▶ _LISTED ENTRIES_:
====
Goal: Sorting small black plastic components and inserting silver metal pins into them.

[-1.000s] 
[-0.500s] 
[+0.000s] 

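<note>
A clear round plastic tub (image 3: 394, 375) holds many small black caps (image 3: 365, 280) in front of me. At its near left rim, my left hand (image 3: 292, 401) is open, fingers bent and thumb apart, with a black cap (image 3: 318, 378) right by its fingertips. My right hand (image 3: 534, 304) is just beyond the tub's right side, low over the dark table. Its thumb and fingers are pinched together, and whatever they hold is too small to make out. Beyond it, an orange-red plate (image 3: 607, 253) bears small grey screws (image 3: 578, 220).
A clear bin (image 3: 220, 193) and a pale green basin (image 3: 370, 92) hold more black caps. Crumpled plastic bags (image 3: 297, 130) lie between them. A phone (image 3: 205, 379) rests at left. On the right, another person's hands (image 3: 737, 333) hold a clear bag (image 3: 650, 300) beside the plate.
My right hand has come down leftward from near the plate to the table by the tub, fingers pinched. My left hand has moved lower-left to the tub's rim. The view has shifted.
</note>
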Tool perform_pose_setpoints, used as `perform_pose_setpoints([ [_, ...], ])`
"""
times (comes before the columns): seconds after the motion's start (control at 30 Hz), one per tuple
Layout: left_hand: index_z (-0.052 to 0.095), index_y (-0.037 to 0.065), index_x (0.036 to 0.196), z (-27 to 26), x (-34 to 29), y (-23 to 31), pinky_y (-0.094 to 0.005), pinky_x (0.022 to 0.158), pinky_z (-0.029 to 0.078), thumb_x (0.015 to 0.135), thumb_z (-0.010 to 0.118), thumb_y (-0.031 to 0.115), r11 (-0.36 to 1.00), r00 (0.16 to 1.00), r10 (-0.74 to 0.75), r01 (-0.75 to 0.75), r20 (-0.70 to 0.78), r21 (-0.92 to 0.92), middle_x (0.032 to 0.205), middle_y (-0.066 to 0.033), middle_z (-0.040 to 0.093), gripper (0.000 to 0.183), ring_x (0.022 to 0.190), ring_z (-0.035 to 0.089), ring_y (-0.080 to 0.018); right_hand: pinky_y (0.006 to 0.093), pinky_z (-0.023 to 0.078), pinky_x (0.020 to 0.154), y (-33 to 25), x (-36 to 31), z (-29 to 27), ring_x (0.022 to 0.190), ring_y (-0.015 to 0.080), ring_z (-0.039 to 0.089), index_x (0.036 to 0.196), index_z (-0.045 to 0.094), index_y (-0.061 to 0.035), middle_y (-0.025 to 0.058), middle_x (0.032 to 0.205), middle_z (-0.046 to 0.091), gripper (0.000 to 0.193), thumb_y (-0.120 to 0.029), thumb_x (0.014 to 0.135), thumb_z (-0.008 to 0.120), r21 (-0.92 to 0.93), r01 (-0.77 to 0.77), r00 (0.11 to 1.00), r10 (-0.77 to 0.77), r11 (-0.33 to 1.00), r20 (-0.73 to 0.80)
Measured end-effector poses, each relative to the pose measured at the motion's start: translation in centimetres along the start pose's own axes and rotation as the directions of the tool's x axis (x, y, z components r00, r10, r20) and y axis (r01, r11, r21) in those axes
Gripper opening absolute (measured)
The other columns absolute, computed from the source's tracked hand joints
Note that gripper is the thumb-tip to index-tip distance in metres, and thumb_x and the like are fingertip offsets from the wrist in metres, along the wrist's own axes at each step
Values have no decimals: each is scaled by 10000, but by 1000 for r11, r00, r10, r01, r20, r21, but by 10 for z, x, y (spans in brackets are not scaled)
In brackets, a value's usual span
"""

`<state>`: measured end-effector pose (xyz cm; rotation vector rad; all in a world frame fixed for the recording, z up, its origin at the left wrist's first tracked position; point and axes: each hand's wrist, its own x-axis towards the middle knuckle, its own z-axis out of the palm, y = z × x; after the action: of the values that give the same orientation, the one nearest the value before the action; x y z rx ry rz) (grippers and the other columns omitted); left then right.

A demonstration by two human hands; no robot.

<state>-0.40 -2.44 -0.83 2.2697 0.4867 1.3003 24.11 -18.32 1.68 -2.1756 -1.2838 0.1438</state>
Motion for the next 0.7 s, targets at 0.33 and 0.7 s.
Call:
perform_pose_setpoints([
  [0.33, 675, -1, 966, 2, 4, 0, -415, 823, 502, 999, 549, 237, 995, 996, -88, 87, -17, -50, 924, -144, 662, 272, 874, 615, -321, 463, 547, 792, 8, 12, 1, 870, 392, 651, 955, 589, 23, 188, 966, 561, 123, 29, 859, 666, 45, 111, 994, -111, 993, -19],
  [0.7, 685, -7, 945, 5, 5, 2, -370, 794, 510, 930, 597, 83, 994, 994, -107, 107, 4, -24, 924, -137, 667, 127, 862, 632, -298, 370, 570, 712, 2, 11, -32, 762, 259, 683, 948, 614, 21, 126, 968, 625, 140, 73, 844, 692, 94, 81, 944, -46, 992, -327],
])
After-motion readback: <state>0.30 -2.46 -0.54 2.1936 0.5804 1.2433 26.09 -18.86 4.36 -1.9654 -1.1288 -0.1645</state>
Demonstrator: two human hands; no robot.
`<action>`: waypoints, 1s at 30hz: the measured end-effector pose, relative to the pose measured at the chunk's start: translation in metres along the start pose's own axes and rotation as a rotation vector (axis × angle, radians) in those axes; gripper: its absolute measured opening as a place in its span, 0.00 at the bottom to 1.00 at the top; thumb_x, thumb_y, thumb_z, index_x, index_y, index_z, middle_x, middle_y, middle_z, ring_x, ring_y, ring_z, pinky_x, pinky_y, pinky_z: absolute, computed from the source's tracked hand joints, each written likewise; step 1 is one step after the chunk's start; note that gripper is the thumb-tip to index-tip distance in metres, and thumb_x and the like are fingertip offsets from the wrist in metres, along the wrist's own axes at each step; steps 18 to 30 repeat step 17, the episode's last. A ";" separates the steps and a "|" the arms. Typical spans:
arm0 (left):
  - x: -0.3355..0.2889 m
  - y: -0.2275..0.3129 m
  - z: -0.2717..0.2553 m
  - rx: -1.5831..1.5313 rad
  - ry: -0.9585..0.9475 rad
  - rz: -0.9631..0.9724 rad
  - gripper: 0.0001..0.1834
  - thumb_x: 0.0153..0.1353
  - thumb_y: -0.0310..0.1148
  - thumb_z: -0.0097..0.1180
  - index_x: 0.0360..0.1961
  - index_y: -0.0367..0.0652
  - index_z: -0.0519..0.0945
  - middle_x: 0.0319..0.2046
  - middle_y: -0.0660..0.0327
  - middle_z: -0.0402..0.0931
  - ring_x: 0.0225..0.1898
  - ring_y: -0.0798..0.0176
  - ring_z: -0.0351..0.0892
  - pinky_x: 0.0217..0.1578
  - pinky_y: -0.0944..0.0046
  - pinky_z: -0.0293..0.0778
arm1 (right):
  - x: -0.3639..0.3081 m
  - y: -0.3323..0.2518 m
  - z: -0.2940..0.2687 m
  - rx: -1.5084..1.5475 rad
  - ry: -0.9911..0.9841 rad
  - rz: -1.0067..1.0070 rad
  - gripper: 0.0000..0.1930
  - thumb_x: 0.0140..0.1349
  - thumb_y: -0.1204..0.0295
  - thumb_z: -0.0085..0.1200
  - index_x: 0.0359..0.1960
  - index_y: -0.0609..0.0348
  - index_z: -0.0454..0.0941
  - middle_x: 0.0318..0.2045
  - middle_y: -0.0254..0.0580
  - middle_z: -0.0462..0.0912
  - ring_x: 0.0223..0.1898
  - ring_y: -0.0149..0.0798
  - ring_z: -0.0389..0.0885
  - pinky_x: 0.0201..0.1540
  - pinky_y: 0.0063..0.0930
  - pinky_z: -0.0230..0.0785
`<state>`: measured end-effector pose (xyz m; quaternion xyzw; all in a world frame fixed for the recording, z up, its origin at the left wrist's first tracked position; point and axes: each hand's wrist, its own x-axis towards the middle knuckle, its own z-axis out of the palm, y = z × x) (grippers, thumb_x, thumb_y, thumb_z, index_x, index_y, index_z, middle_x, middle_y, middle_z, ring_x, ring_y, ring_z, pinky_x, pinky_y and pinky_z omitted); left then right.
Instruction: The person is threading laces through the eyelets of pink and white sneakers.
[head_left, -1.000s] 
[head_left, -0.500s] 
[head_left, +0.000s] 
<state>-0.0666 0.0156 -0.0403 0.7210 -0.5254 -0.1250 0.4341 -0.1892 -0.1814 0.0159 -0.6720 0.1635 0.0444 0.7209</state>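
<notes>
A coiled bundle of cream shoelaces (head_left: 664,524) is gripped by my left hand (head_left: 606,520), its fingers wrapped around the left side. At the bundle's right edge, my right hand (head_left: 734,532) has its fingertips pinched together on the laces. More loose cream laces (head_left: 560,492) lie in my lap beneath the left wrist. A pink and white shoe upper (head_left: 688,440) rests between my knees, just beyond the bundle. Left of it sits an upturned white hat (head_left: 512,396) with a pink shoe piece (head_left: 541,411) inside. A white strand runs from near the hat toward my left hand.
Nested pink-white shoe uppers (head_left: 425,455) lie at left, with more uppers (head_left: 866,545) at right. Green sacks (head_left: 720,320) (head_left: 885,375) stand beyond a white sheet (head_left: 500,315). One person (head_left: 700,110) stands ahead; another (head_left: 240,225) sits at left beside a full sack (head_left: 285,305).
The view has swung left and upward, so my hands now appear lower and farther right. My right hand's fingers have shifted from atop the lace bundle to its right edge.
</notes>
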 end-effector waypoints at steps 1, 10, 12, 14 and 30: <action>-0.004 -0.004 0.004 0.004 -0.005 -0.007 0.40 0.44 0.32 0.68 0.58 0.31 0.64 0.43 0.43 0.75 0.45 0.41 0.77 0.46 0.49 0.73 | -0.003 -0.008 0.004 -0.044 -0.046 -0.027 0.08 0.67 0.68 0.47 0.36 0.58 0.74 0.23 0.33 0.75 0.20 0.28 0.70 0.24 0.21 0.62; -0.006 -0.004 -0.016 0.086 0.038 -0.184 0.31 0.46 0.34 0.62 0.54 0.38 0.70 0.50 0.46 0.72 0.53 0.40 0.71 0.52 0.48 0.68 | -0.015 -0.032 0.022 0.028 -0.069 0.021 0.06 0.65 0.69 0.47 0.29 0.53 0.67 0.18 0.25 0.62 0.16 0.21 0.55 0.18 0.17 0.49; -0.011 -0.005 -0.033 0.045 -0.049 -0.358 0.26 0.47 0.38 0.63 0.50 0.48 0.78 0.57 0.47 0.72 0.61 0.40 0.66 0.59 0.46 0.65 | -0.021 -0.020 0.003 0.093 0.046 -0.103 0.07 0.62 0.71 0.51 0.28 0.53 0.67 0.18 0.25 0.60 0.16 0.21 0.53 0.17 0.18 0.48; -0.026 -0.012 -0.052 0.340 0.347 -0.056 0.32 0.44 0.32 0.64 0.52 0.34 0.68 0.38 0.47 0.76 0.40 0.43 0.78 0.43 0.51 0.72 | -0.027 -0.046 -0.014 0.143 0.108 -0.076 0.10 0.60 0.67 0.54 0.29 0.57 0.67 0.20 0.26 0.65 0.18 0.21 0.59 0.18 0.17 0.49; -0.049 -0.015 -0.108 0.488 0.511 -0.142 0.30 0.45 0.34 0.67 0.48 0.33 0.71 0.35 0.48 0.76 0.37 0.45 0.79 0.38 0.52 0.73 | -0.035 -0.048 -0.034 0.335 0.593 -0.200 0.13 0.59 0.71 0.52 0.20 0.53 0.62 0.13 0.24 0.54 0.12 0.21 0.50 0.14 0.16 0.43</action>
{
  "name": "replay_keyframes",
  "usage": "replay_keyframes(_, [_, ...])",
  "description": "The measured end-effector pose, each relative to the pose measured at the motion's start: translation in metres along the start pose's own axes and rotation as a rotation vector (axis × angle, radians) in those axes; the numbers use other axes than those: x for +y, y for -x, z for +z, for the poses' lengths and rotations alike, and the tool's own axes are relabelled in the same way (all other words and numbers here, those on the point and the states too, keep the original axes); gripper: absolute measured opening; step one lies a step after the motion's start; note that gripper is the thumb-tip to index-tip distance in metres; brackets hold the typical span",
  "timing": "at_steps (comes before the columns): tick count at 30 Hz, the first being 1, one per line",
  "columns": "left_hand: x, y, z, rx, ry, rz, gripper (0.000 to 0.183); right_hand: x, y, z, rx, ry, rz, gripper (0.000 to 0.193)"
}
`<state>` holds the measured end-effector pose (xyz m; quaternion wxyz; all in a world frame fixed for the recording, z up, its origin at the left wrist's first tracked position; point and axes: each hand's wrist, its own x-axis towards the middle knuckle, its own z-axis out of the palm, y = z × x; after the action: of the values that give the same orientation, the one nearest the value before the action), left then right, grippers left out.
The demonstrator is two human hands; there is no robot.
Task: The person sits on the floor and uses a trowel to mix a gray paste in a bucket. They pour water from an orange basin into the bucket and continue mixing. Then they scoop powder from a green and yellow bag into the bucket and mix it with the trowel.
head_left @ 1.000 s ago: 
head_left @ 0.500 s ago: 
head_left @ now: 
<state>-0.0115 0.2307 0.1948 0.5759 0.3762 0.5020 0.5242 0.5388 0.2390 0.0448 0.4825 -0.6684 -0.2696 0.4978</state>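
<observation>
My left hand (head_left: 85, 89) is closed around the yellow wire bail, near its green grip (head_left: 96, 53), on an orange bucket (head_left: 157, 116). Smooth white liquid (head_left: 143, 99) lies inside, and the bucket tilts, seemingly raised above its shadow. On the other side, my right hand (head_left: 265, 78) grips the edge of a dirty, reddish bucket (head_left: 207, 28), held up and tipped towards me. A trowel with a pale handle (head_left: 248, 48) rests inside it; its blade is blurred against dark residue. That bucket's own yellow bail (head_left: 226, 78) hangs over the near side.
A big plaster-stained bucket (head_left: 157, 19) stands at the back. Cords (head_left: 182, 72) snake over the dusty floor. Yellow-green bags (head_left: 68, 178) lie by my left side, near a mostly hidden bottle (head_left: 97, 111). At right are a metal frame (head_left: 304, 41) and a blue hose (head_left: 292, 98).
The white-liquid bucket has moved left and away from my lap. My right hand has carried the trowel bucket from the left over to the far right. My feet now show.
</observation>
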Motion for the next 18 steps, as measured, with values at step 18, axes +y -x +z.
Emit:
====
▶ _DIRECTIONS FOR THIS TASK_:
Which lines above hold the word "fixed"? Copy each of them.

▶ _TASK RESULT_:
`<state>`: measured end-effector pose (xyz cm; rotation vector rad; all in a world frame fixed for the recording, z up, its origin at the left wrist's first tracked position; point and axes: each hand's wrist, its own x-axis towards the middle knuckle, its own z-axis out of the palm, y = z × x; after the action: of the values that give the same orientation, the one nearest the value before the action; x y z rx ry rz) (grippers and the other columns omitted); left then right.
`<state>`: measured end-effector pose (xyz m; quaternion xyzw; all in a world frame fixed for the recording, z up, its origin at the left wrist's first tracked position; point and axes: each hand's wrist, its own x-axis towards the middle knuckle, its own z-axis out of the palm, y = z × x) (grippers, thumb_x, thumb_y, thumb_z, index_x, index_y, index_z, middle_x, middle_y, middle_z, ring_x, ring_y, ring_z, pinky_x, pinky_y and pinky_z omitted); left then right.
`<state>` holds the measured end-effector pose (xyz m; quaternion wxyz; all in a world frame fixed for the recording, z up, its origin at the left wrist's first tracked position; point and axes: each hand's wrist, its own x-axis towards the middle knuckle, its own z-axis out of the palm, y = z × x; after the action: of the values that give the same orientation, the one nearest the value before the action), left then right, grippers left out.

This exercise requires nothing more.